LINQ “Macros” in StreamInsight 1.2: Left Outer Join

In an earlier post, I discussed implementation of custom query operators that combine existing built-in operators. In StreamInsight 1.2, we have made some changes to simplify implementation of custom operators. In the running example from the previous post, I showed how you can manually construct an expression tree representing a Left Anti Semi Join (LASJ), which required a fair amount of code in StreamInsight 1.1:

 public static CepStream<TLeft> LeftAntiSemiJoin<TLeft, TRight>(
    this CepStream<TLeft> left, 
    CepStream<TRight> right,
    Expression<Func<TLeft, TRight, bool>> predicate)
{
    …
 
    // l => right.Where(r => predicate(l, r)).IsEmpty()
    var leftPredicate = Expression.Lambda<Func<TLeft, bool>>(
        Expression.Call(isEmptyMethod,
            Expression.Call(whereMethod,
                Expression.Constant(right),
                Expression.Lambda<Func<TRight, bool>>(predicate.Body, rightPrm))),
        leftPrm);
 
    return left.Where(leftPredicate);
}

Code fragment 1: LASJ in StreamInsight 1.1

In StreamInsight 1.2, we have added support for invocation expressions. Take a look at Joe and Ben Albahari’s article on Dynamically Composing Expression Predicates for an idea of how to use this feature. Code fragment 1 can be rewritten as:

 public static CepStream<TLeft> LeftAndSemiJoin<TLeft, TRight>(
    this CepStream<TLeft> left, 
    CepStream<TRight> right, 
    Expression<Func<TLeft, TRight, bool>> predicate)
{
    return from l in left
            where (from r in right
                   where predicate.Compile()(l, r)
                   select r).IsEmpty()
            select l;
}

Code fragment 2: LASJ in StreamInsight 1.2

The invocation expression has been highlighted. Notice that we Compile the predicate expression. What does this call represent in a StreamInsight query? StreamInsight recognizes the Compile method but instead of compiling to a CLR delegate – an opaque delegate that cannot be evaluated remotely – it “compiles” a StreamInsight query in which the predicate expression has been inlined.

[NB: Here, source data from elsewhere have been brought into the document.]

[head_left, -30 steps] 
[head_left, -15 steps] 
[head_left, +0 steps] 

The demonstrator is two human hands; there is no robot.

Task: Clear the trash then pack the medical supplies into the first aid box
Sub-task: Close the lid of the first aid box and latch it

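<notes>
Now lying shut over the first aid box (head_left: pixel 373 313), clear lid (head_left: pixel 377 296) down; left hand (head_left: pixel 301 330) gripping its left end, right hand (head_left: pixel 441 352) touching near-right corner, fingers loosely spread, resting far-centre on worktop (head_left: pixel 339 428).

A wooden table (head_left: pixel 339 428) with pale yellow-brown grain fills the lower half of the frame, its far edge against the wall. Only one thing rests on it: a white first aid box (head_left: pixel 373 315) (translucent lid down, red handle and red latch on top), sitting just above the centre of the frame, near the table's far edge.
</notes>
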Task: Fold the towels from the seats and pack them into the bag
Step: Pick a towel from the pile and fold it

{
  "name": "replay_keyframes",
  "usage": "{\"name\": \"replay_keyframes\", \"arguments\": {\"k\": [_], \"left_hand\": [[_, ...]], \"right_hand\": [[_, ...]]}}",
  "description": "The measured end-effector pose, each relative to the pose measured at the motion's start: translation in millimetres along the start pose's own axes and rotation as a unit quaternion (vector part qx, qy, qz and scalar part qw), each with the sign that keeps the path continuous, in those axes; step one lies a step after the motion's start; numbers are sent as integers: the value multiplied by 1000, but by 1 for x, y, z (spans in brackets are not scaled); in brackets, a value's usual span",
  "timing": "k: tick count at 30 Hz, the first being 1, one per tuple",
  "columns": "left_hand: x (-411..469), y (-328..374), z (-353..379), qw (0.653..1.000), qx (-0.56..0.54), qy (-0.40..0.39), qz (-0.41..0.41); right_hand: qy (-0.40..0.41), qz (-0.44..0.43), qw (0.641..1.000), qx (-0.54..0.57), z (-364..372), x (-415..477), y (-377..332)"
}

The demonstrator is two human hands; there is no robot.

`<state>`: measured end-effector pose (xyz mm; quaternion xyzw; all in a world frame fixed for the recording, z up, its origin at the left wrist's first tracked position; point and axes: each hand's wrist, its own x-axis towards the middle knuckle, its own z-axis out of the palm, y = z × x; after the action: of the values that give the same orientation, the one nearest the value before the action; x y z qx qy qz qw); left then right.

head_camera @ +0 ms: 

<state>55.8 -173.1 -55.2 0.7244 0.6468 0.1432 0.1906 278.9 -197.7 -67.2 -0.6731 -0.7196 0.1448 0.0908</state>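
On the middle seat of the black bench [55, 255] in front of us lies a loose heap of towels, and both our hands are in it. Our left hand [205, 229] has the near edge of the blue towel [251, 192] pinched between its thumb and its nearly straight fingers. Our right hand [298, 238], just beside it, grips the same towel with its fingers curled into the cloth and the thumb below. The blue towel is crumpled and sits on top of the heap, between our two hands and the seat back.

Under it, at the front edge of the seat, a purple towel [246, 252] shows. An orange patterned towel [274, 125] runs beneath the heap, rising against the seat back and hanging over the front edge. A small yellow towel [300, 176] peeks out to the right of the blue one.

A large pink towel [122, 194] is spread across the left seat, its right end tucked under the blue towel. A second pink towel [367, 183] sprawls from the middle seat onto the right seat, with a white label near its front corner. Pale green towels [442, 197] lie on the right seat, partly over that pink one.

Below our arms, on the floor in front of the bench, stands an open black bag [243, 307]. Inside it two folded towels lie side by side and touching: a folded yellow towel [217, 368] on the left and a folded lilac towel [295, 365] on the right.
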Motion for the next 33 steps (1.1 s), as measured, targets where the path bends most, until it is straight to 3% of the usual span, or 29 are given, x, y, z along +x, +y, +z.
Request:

Now let’s take our LASJ operator and use it to construct a Left Outer Join (LOJ) operator. For most LINQ providers, there are several ways of describing LOJ, usually involving the DefaultIfEmpty operator. StreamInsight does not have a DefaultIfEmpty operator. Asking if an infinite stream is empty is potentially dangerous* so we’ll try something different. LOJ can also be written as the union of an inner join and LASJ, as in the following example:

 public static CepStream<TResult> LeftOuterJoin<TLeft, TRight, TResult>(
    this CepStream<TLeft> left, 
    CepStream<TRight> right,
    Expression<Func<TLeft, TRight, bool>> predicate,
    Expression<Func<TLeft, TResult>> outerSelector,
    Expression<Func<TLeft, TRight, TResult>> innerSelector)
{
    // left elements with no matching right elements:
    var outer = from l in left.LeftAndSemiJoin(right, predicate)
                select outerSelector.Compile().Invoke(l);
 
    // left elements with matching right elements:
    var inner = from l in left
                from r in right
                where predicate.Compile().Invoke(l, r)
                select innerSelector.Compile().Invoke(l, r);
 
    return outer.Union(inner);        
}

Code fragment 3: LOJ in StreamInsight 1.2

Notice that you can use either the delegate “Invoke” method as in the LeftOuterJoin example:

predicate.Compile().Invoke(l, r)

or the more traditional invocation syntax used in the LeftAntiSemiJoinExample:

predicate.Compile()(l, r)

The “selector” expressions produce identically-typed results for the case where the left-hand side has a matching event on the right-hand side (innerSelector) and the case where it does not (outerSelector), as in the following example:

 using (var server = Server.Create("Default"))
{
    var app = server.CreateApplication("loj");
 
    // create input data
    var left = new[]
    {
        createInsert(0, 2, 1),
        createInsert(1, 1.5, 2),
        createInsert(3, 4, 3),
    }.ToStream(app, AdvanceTimeSettings.IncreasingStartTime);
 
    var right = new[]
    {
        createInsert(0.5, 1.5, 1),
        createInsert(1.25, 1.5, 2),
        createInsert(3.5, 4.5, 3),
    }.ToStream(app, AdvanceTimeSettings.IncreasingStartTime);
 
    // left outer join
    var query = left.LeftOuterJoin(
        right,
        (l, r) => l == r,
        l => new { Left = l, Right = (int?)null },
        (l, r) => new { Left = l, Right = (int?)r });
}

Code fragment 4: Using LOJ operator within a StreamInsight query.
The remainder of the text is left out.